On further reading I think recent OpenBSD and FreeBSD pf implementations used the divert-to rule instead of rdr and as a consequence getsockname() returns the correct destination without the need for superuser permissions to open /dev/pf or any patch to tinyproxy.
Note: while I could add a divert-to rule to /etc/pf.conf on FreeBSD 10.3-RELEASE-p18 I couldn't get it to return the correct destination with getsockname(). Presumably works in FreeBSD 11.x.

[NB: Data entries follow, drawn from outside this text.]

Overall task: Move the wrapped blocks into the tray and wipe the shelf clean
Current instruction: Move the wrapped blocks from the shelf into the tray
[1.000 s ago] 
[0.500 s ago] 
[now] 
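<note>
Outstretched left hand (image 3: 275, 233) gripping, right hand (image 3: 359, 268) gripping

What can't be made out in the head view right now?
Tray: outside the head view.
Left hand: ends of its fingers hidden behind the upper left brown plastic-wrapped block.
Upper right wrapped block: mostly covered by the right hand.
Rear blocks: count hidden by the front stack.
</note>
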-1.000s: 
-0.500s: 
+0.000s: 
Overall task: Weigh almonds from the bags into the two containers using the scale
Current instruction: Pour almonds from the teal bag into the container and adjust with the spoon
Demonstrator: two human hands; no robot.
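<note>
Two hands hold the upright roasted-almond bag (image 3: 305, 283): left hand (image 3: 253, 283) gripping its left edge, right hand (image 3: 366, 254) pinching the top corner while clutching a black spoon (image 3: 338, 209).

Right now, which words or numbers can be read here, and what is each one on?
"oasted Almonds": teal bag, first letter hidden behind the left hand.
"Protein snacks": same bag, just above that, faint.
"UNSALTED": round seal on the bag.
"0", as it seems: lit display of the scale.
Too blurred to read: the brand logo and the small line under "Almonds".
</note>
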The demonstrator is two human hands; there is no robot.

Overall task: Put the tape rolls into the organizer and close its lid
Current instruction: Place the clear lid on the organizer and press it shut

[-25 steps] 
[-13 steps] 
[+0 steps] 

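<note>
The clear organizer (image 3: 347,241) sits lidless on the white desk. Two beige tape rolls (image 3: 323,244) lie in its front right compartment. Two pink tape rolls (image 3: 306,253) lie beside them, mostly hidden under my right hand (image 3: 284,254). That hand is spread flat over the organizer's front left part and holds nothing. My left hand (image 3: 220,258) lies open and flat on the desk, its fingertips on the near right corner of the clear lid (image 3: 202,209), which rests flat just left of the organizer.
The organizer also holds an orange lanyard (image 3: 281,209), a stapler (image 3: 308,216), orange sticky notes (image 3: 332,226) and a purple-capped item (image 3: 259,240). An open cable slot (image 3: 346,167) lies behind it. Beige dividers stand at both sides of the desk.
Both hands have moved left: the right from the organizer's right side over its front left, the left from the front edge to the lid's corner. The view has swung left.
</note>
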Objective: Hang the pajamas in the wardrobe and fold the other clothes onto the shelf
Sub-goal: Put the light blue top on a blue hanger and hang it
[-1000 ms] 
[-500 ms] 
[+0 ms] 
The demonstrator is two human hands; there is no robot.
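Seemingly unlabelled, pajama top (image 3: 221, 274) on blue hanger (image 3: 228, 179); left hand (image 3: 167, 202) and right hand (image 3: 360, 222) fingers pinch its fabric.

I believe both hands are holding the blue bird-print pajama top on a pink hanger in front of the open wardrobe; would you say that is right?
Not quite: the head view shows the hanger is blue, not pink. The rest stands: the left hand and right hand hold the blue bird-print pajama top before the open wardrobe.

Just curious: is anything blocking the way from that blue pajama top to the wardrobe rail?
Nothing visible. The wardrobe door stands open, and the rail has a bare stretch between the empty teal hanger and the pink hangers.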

Assume tinyproxy is listening on port 8888 and is servicing requests to web servers on port 80 from an internal network 192.168.1.0/24 iptables -t nat -A PREROUTING -p tcp \ -s 192.168.1.0/24 \! -d 192.168.1.0/24 --dport 80 \ -j REDIRECT --to-port 8888
# @(#) /etc/pf.conf rdr pass on em1 proto tcp from 192.168.1.0/24 to !192.168.1.0/24 port = 80 -> 127.0.0.1 port 8888 # Filter rules follow
You might wonder why one wouldn't just SNAT these connections?
If your clients do not support proxies and between you and the world there is a mandatory non transparent (corporate) web proxy then you need to intercalate a transparent proxy such as tinyproxy to intercept the client's requests and transform them into proxy requests which are passed onto the corporate proxy.
This was a common situation a decade ago.
Also see tproxy which was hacked from transproxy for just this situation.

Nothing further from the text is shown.